TASK STATEMENT →
Your response to the data below should hold nothing except the lines from the one containing "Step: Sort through" down to the one containing "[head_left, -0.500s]", reproduced exactly and without pictures.

□ □ □ □

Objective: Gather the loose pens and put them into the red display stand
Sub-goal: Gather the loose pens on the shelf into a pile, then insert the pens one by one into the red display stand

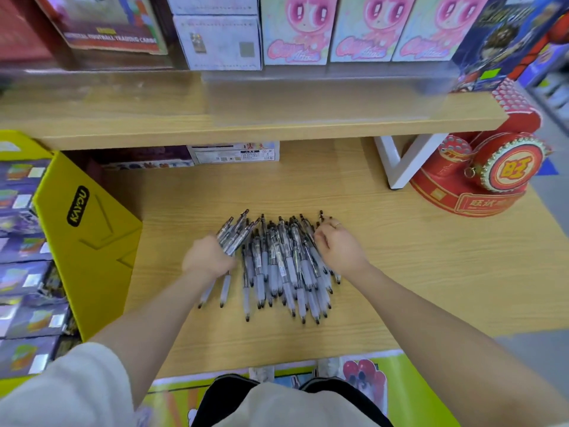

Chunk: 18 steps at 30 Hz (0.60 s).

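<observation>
A heap of several clear-barrelled pens point(283, 266) with white grips lies on the wooden table point(400, 272), tips pointing toward me. My left hand point(207, 257) is closed around a bundle of pens at the heap's left side. Resting on the heap's right edge, my right hand point(338, 248) has its fingers curled over the pens there; a ring shows on one finger. The red display stand point(474, 177) sits at the table's far right corner, well apart from both hands.
A yellow cardboard display point(89, 229) with boxed cards stands at the left. A raised wooden shelf point(246, 124) on a white leg point(397, 161) spans the back, carrying boxes. Small boxes point(234, 152) sit under it. The table's front edge is near my body.
</observation>
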Motion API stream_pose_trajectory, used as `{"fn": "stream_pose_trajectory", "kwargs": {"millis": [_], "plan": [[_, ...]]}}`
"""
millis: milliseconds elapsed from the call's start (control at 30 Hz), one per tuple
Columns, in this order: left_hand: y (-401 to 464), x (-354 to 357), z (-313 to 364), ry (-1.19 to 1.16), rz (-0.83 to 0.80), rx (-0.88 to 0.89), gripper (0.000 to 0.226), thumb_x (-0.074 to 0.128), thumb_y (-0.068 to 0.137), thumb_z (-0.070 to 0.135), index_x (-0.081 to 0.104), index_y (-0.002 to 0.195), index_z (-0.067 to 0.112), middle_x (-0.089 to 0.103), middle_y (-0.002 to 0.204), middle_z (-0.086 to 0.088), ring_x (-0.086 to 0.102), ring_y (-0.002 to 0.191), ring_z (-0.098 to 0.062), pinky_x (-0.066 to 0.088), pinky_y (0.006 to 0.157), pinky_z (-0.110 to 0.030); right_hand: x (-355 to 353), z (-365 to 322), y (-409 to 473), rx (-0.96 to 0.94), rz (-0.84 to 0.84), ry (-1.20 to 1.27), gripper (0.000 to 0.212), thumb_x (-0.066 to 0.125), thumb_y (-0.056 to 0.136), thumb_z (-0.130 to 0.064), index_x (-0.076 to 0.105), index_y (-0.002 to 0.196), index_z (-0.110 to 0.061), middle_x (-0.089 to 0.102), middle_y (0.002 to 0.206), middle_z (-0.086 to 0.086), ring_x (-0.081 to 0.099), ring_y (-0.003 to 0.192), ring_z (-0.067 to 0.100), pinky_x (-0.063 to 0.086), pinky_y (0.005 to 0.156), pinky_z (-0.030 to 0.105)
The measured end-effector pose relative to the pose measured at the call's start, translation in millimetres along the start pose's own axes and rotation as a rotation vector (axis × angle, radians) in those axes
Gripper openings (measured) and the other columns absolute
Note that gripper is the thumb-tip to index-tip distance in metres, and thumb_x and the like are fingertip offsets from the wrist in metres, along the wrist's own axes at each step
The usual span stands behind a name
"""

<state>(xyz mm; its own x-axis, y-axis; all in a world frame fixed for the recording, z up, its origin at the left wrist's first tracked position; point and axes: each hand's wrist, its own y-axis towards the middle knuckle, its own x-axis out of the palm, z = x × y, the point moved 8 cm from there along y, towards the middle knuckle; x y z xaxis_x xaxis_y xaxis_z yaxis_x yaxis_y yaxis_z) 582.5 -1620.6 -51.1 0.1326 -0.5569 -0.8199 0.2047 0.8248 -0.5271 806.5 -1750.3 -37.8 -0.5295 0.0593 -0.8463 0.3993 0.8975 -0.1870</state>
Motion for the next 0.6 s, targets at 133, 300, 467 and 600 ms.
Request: {"fn": "stream_pose_trajectory", "kwargs": {"millis": [133, 300, 467, 600], "plan": [[-2, -11, -2, 0.225, 0.036, 0.095, 0.013, 0.062, 0.076, 0.016, 0.053, 0.084, 0.012, 0.054, 0.067, 0.001, 0.051, 0.055, -0.013, 0.047, 0.046, -0.022, -5, 0, -11, 0.038, 0.057, 0.024, 0.026, 0.04, 0.097, -0.013, 0.062, 0.104, -0.002, 0.056, 0.119, 0.015, 0.058, 0.102, 0.03, 0.051, 0.08, 0.038], [-11, -30, 25, 0.269, 0.082, 0.273, 0.028, 0.064, 0.077, 0.019, 0.045, 0.096, 0.011, 0.052, 0.067, 0.0, 0.049, 0.054, -0.012, 0.037, 0.041, -0.021, -14, 5, -26, 0.101, 0.116, 0.123, 0.025, 0.041, 0.096, -0.008, 0.064, 0.104, 0.0, 0.058, 0.112, 0.014, 0.057, 0.096, 0.026, 0.043, 0.077, 0.027], [-40, -44, 85, 0.181, 0.035, 0.398, 0.057, 0.064, 0.075, 0.021, 0.041, 0.126, 0.007, 0.054, 0.068, -0.002, 0.052, 0.054, -0.015, 0.04, 0.041, -0.023, -41, 9, -33, 0.167, 0.128, 0.331, 0.022, 0.042, 0.097, -0.011, 0.063, 0.101, -0.007, 0.068, 0.095, 0.008, 0.059, 0.075, 0.023, 0.045, 0.066, 0.03], [-68, -31, 140, 0.075, -0.074, 0.468, 0.08, 0.065, 0.077, 0.02, 0.025, 0.143, 0.005, 0.056, 0.073, -0.002, 0.058, 0.062, -0.017, 0.048, 0.051, -0.03, -68, 26, -38, 0.238, 0.153, 0.589, 0.017, 0.044, 0.097, -0.014, 0.061, 0.096, -0.014, 0.067, 0.088, 0.001, 0.054, 0.061, 0.015, 0.047, 0.061, 0.026]]}}
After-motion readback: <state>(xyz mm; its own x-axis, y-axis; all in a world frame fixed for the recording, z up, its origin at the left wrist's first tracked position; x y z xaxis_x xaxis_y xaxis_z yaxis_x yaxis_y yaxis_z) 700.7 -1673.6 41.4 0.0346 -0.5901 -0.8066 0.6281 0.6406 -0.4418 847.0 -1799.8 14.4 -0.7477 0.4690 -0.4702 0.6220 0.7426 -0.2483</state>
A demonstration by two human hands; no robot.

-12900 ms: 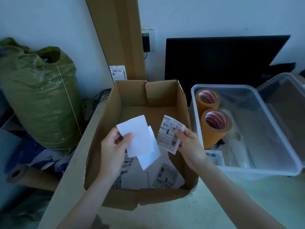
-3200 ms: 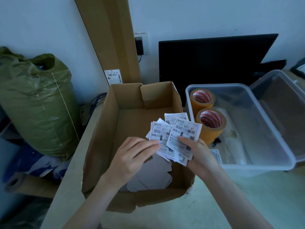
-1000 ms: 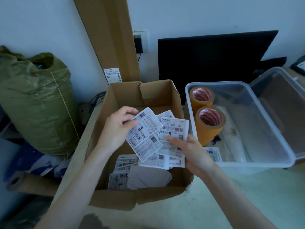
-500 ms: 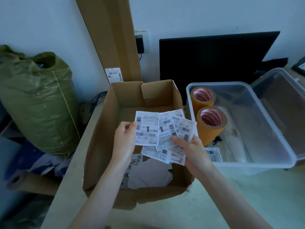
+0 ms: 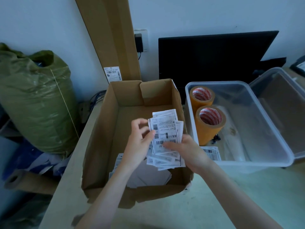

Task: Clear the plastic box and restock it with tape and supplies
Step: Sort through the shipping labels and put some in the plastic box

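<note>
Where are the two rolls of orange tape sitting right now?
In the head view, right of centre: both tape rolls stand on end inside the clear plastic box, against its left wall, just beside the cardboard box.

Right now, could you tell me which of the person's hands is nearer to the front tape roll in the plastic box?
Right. The right hand is just left of the front tape roll; the left hand lies farther left, across the labels.

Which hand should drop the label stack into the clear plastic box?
Right, probably. The right hand grips the white barcode label stack on the side nearest the clear plastic box; the left hand pinches its far edge over the brown cardboard box.
</note>
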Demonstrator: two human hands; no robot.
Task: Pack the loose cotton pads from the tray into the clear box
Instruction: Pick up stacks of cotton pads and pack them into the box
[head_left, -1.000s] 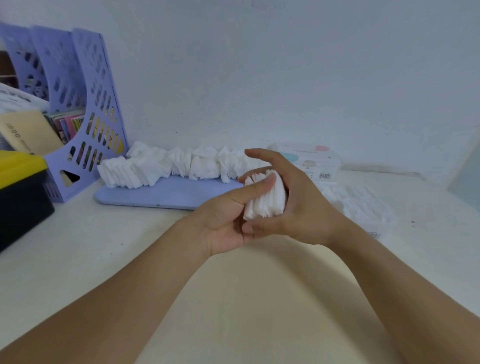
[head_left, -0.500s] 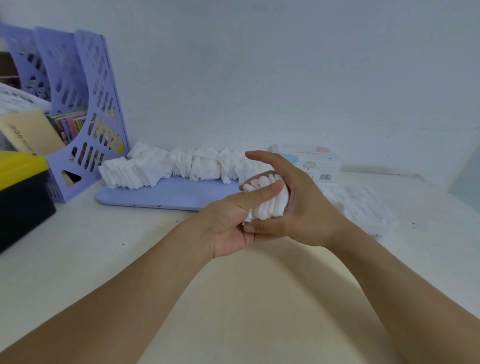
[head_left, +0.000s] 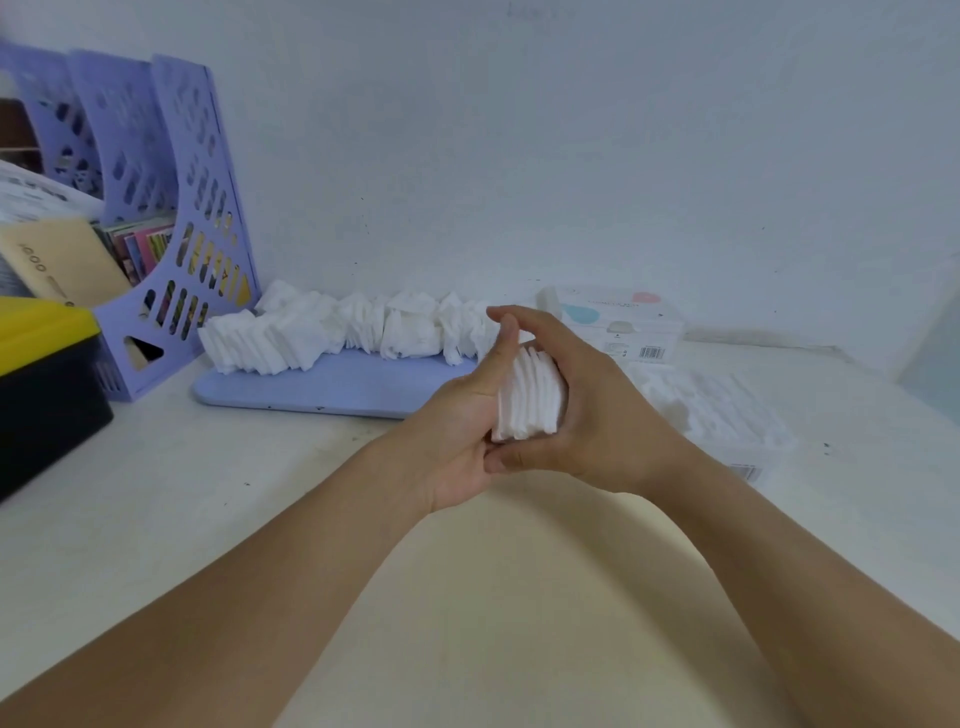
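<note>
Left hand (head_left: 462, 415): held above the worktop, palm turned right, thumb up along the stack's left face, fingers curled under it.
Right hand (head_left: 587, 410): cupped round the stack from the right and behind, index finger arched over the top, thumb pinching below.
Stack of cotton pads (head_left: 530, 397): white, square, thin layers pressed together on edge, slightly fanned, gripped between both hands.
Worktop (head_left: 260, 519): pale cream, matte, with a few dark specks.
Clear box (head_left: 727, 415): just right of the hands, low and see-through, white pads already inside, barcode label on its near side.
Tray (head_left: 332, 387): flat lilac, behind the hands, carrying a ragged row of loose cotton pads (head_left: 332, 332) along its far edge.
Printed carton (head_left: 618, 322): white, behind the clear box.
File rack (head_left: 171, 218): lilac, perforated, far left, holding papers.
Black bin with yellow lid (head_left: 41, 374): left edge.
Wall (head_left: 571, 156): plain pale blue-white.
</note>
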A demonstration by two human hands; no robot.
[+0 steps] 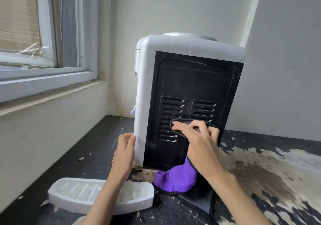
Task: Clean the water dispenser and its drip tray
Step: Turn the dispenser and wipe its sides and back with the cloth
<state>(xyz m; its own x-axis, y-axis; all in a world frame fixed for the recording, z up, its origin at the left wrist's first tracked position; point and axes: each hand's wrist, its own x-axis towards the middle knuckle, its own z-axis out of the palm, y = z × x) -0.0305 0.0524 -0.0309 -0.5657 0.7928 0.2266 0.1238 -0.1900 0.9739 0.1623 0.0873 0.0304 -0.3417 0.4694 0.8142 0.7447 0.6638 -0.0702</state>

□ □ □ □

TASK SOLUTION →
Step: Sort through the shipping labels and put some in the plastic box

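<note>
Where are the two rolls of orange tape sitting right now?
In the head view, right of centre: both tape rolls stand on end inside the clear plastic box, against its left wall, just beside the cardboard box.

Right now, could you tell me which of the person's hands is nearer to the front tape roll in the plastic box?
Right. The right hand is just left of the front tape roll; the left hand lies farther left, across the labels.

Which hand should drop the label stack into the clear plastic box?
Right, probably. The right hand grips the white barcode label stack on the side nearest the clear plastic box; the left hand pinches its far edge over the brown cardboard box.
</note>
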Demonstrator: two human hands; no robot.
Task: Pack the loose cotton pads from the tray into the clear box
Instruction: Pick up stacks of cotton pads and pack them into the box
[head_left, -1.000s] 
[head_left, -0.500s] 

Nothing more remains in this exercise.